» **WORK ITEM**:
Across the records below, count every line that contains the string "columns", then report the count alone.

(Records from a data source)
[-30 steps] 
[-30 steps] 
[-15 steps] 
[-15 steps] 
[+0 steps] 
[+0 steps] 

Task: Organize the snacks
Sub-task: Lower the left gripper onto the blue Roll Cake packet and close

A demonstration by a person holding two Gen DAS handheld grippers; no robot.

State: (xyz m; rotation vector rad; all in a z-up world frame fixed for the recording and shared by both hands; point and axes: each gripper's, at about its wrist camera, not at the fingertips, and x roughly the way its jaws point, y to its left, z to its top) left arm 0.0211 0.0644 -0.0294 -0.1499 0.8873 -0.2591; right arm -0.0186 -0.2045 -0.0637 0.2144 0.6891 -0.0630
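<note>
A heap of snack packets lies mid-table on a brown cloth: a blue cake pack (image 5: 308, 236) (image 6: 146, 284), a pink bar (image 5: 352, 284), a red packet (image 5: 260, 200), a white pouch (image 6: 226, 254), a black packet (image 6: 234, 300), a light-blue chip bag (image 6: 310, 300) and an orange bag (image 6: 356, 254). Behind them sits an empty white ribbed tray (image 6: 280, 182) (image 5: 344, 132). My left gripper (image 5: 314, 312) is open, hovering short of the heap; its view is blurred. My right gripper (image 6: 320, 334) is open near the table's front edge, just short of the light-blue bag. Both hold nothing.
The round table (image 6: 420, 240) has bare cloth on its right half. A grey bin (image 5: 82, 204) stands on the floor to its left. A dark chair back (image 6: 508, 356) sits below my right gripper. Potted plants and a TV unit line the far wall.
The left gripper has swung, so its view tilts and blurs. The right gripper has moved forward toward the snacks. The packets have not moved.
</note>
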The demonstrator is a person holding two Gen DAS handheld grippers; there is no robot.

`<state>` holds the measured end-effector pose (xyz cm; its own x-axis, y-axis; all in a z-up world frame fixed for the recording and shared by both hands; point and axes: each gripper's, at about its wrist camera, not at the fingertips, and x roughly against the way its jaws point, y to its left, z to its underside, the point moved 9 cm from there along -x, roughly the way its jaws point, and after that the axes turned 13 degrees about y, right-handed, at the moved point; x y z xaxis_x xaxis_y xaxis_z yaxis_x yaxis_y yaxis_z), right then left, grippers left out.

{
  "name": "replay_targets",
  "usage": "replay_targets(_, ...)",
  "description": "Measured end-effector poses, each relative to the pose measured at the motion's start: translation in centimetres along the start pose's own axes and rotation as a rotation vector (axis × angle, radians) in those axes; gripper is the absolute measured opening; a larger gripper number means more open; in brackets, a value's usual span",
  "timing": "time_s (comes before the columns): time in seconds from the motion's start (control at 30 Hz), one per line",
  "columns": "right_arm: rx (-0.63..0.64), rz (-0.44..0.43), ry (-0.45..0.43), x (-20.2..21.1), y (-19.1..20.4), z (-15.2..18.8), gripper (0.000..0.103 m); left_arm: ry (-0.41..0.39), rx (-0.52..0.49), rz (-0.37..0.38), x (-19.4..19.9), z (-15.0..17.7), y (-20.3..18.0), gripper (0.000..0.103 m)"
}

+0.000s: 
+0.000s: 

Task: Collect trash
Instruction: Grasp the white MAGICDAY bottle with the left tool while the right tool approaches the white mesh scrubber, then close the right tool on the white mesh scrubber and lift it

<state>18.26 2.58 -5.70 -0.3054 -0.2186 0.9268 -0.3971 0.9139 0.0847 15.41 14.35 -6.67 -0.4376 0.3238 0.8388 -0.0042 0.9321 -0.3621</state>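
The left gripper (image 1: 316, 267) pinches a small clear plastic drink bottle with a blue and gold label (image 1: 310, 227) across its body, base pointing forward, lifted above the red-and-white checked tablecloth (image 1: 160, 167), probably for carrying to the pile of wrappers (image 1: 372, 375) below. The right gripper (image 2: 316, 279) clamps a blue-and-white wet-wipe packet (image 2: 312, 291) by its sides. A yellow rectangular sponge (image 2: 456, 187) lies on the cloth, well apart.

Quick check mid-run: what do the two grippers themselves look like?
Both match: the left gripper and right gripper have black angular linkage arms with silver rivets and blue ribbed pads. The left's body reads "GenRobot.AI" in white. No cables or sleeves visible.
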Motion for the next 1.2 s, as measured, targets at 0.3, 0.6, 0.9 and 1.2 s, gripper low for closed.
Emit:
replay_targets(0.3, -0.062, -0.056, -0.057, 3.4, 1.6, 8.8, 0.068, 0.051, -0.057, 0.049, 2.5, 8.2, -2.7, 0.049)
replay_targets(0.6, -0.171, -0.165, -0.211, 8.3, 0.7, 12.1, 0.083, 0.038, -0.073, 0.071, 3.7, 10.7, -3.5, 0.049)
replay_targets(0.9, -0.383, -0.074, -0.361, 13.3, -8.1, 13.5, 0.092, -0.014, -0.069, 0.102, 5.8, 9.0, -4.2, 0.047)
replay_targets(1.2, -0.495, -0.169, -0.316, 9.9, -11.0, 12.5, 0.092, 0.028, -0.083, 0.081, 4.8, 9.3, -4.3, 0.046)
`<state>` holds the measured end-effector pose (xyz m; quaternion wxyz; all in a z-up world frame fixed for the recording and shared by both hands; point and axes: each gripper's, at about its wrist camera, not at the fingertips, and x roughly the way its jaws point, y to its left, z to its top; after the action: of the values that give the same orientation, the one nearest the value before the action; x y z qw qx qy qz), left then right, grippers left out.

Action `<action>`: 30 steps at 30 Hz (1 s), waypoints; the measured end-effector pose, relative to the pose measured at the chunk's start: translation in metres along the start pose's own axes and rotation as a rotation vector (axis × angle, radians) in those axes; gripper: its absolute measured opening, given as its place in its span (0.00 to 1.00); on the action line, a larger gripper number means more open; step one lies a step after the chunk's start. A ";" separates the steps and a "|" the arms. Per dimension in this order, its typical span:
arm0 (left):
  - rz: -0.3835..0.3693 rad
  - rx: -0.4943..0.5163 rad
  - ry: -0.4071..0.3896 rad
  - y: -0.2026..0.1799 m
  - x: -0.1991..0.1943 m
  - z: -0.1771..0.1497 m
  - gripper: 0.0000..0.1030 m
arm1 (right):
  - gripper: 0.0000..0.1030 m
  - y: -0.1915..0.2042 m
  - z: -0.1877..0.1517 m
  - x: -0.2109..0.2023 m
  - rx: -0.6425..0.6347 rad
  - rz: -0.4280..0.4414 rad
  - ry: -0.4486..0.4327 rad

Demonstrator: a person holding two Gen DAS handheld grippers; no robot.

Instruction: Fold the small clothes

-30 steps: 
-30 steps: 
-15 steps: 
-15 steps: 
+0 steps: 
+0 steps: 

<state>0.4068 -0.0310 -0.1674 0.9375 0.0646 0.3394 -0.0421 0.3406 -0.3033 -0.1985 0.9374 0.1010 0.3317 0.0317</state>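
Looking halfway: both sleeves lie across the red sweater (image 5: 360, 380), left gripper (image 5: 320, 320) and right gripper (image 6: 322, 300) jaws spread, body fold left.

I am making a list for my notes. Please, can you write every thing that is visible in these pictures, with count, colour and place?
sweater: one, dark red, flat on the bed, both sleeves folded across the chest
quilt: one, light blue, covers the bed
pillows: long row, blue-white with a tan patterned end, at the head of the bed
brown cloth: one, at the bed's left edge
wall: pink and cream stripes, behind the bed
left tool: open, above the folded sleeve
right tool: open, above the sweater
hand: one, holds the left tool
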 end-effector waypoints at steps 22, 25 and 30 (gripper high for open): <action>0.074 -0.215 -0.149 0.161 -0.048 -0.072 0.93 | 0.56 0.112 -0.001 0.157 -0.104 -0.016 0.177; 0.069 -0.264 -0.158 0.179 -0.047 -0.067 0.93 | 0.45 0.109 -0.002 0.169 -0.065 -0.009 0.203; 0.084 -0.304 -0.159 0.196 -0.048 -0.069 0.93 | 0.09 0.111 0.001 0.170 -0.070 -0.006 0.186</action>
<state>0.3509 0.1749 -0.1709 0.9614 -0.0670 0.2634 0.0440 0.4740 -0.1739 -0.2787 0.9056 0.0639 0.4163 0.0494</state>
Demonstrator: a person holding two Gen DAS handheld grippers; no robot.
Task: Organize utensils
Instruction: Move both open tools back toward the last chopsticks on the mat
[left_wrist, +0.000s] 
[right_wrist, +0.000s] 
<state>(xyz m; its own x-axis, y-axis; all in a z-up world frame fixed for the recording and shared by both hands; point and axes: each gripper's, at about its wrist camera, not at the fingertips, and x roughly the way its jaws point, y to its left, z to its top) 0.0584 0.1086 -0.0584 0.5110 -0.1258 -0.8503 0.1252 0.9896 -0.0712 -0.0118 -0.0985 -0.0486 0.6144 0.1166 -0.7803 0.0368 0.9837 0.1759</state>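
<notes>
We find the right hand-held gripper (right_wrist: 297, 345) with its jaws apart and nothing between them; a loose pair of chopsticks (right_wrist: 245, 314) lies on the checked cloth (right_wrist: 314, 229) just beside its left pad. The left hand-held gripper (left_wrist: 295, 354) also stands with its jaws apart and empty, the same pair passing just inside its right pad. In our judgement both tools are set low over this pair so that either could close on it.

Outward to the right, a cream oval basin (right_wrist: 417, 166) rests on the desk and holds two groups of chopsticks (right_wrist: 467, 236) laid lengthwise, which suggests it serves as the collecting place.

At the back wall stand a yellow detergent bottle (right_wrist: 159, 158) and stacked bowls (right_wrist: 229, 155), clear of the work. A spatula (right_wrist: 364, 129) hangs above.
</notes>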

» **COMPLETED TASK**:
2